Chad

History
555 wordsThe territory of present-day Chad has been inhabited since prehistory, with Lake Chad and the surrounding Sahel serving as a long-standing zone of contact between Saharan, Sudanic, and Central African peoples. Rock art in the Ennedi and Tibesti massifs, together with archaeological remains from the Sao civilisation south of Lake Chad, attests to settled communities active from at least the first millennium BCE. From the late ninth century onward, the region became the heartland of the Kanem Empire, founded by the Zaghawa and later ruled by the Sayfawa dynasty, which adopted Islam in the eleventh century and grew into one of the most influential trans-Saharan polities. After internal pressures forced its rulers westward in the fourteenth century, the successor state of Bornu retained authority over much of the basin while new sultanates emerged to the east.
By the sixteenth and seventeenth centuries, three Muslim kingdoms dominated the area now corresponding to central and eastern Chad: Kanem-Bornu in the west, Bagirmi around the Chari River, and Wadai in the east, each engaged in commerce, scholarship, and recurrent warfare across the savanna. These states drew wealth from trans-Saharan trade in salt, copper, livestock, and slaves, and maintained tributary relationships with smaller chieftaincies in the south. In the late nineteenth century the warlord Rabih az-Zubayr swept through the region from the Nile valley, conquering Bagirmi and Bornu before being defeated by French colonial forces at the Battle of Kousseri in 1900.
French expansion incorporated the territory into the federation of French Equatorial Africa, with Chad formally constituted as a colony in 1920 and administered from Brazzaville. Colonial rule was uneven, concentrating investment and Christian missionary activity in the cotton-growing south while leaving the largely Muslim north under indirect military administration. During the Second World War the colony, under Governor Felix Eboue, was the first French possession to rally to Free France, providing a base for Leclerc's Saharan campaigns. Chad attained internal autonomy in 1958 within the French Community and full independence on 11 August 1960, with Francois Tombalbaye as its first president.
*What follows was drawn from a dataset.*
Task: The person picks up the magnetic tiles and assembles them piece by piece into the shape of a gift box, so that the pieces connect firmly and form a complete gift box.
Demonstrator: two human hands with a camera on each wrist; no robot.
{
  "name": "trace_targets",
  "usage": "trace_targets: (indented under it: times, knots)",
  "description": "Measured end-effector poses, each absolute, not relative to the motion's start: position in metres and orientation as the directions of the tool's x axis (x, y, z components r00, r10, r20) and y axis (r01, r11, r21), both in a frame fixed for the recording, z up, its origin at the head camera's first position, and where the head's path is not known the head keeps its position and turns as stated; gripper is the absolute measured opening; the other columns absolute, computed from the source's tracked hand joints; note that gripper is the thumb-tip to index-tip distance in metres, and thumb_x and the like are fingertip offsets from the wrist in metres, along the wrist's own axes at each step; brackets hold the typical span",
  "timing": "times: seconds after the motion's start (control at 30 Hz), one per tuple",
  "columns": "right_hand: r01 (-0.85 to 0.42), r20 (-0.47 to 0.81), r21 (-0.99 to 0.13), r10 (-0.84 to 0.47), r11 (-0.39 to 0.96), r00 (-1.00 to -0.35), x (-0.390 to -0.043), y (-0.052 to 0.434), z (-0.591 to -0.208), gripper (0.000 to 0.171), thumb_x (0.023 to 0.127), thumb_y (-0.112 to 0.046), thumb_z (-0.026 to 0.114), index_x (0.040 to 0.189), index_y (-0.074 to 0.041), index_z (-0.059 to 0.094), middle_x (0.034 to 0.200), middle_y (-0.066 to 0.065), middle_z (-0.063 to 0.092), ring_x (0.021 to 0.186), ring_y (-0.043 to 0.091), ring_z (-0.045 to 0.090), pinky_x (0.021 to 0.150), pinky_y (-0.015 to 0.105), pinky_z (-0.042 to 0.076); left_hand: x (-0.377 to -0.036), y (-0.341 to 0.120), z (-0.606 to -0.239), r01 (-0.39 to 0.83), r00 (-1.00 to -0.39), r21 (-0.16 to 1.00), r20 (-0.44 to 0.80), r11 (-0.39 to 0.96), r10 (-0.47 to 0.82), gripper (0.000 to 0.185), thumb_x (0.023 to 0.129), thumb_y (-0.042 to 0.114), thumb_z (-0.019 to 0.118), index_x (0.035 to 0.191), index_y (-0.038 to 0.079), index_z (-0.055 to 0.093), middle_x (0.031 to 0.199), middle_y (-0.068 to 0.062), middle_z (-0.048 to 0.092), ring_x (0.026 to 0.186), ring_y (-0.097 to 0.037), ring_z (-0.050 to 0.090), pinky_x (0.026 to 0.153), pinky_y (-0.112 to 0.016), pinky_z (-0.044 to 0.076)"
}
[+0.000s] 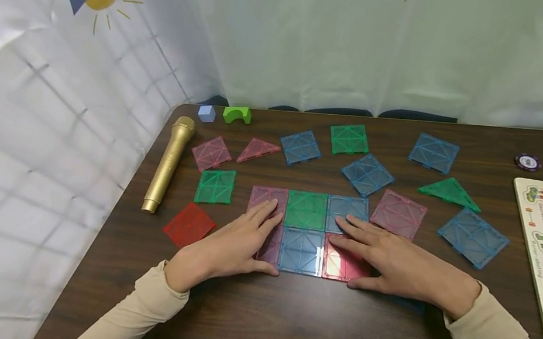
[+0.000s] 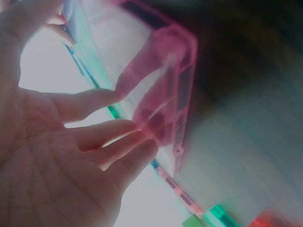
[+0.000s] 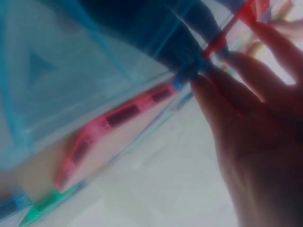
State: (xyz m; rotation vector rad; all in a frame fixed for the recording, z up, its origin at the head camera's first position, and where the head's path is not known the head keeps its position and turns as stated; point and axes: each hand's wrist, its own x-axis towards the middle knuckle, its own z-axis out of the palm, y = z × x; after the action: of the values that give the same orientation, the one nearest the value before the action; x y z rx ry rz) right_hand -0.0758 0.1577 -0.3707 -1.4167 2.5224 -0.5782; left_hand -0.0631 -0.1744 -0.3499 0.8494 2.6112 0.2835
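Translucent magnetic tiles lie edge to edge in two rows of three. The far row has a pink tile (image 1: 261,193), a green tile (image 1: 306,210) and a blue tile (image 1: 348,205); the near row has a pink tile (image 1: 271,248), a blue tile (image 1: 302,251) and a red tile (image 1: 337,266). My left hand (image 1: 233,243) rests on the two pink tiles at the block's left side, fingers extended. Spread over the right-hand blue and red tiles is my right hand (image 1: 390,260), partly covering both. Another blue tile (image 1: 411,304) is mostly hidden under the right wrist.
Loose tiles lie around the block, among them a red square (image 1: 190,225) and a green triangle (image 1: 451,192). A gold microphone (image 1: 168,165) lies at left, near a green arch block (image 1: 237,114). At right are a picture board (image 1: 539,241) and a poker chip (image 1: 527,162).
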Motion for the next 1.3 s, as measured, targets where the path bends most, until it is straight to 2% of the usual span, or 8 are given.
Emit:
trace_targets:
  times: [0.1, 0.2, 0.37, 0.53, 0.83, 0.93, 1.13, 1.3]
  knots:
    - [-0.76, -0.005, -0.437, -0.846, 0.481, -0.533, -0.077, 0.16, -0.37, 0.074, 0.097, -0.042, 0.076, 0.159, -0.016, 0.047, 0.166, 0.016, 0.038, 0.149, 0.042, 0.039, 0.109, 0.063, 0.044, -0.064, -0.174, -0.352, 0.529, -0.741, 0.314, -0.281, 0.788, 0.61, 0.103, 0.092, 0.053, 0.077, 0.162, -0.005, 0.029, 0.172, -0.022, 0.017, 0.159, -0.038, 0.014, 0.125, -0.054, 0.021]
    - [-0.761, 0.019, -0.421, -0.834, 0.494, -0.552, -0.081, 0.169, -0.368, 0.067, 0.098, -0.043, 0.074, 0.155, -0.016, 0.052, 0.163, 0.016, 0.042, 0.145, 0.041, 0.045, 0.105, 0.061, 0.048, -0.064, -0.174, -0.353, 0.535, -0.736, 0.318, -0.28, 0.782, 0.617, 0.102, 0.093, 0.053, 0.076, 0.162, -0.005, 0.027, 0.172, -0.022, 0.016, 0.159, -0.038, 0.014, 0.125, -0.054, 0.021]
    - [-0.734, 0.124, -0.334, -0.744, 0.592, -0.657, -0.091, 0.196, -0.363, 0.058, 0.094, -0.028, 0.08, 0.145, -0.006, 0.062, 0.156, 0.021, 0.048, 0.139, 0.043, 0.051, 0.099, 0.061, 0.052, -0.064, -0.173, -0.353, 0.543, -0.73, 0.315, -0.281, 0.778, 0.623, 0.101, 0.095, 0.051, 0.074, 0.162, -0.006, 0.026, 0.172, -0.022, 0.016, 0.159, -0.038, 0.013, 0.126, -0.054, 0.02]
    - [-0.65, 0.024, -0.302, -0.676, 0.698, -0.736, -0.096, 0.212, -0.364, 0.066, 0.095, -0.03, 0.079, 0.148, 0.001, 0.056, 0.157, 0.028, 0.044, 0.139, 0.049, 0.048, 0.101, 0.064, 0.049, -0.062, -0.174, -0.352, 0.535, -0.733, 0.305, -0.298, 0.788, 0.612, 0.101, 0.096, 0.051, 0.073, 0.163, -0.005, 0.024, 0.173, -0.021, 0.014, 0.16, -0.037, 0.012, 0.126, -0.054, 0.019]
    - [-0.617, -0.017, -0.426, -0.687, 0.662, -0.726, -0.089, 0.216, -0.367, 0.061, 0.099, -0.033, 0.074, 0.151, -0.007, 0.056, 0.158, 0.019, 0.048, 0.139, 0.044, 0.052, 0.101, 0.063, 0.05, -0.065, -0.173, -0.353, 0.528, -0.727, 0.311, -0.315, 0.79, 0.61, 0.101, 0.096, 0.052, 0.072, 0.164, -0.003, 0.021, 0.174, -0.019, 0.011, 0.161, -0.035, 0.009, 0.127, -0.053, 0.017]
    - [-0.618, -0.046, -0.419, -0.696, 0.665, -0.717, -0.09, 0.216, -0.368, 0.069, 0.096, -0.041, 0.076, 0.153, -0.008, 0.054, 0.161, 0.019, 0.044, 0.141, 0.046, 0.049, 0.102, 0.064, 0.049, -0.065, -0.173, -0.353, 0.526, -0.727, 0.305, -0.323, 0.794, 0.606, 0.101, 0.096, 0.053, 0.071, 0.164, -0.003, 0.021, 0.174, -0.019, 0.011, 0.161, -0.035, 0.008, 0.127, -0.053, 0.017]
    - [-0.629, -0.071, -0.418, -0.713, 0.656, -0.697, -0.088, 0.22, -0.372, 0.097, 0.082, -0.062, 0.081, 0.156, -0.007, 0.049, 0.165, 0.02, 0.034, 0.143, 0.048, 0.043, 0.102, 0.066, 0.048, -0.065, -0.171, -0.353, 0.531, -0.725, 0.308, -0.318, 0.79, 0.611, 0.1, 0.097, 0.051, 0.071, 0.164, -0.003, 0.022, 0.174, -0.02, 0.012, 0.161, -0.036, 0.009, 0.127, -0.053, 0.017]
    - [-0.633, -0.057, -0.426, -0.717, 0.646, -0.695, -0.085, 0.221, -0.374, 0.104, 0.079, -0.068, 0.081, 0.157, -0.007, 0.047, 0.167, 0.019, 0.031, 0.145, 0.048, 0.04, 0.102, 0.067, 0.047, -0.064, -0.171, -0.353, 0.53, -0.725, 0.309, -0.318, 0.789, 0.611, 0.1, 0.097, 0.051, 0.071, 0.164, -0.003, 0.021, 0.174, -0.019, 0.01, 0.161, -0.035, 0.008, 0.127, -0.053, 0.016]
The post-independence republic was quickly destabilised by tensions between the southern-dominated government and northern groups, and an insurgency that began in 1965 evolved into a protracted civil war drawing in Libya, France, and the United States. Tombalbaye was killed in a 1975 coup, and the following decades saw rule by Felix Malloum, Goukouni Oueddei, and Hissene Habre, the last of whom was overthrown in 1990 by his former commander Idriss Deby. Conflict with Libya over the Aouzou Strip was resolved by the International Court of Justice in 1994 in Chad's favour. A new constitution adopted in 1996 introduced multiparty politics, although Deby and his Patriotic Salvation Movement retained power through successive elections, while rebellions in the east and the spillover from the Darfur conflict continued into the 2000s.
Oil production beginning in 2003 transformed public finances and reinforced relations with France and the United States, even as Chad became a central partner in regional counterterrorism efforts against Boko Haram and Sahelian jihadist groups. Idriss Deby was killed in April 2021 during fighting with northern rebels, and a Transitional Military Council led by his son Mahamat Deby assumed power, culminating in a 2023 constitutional referendum and a 2024 presidential election that confirmed him in office. Chad today is a unitary presidential republic with its capital at N'Djamena.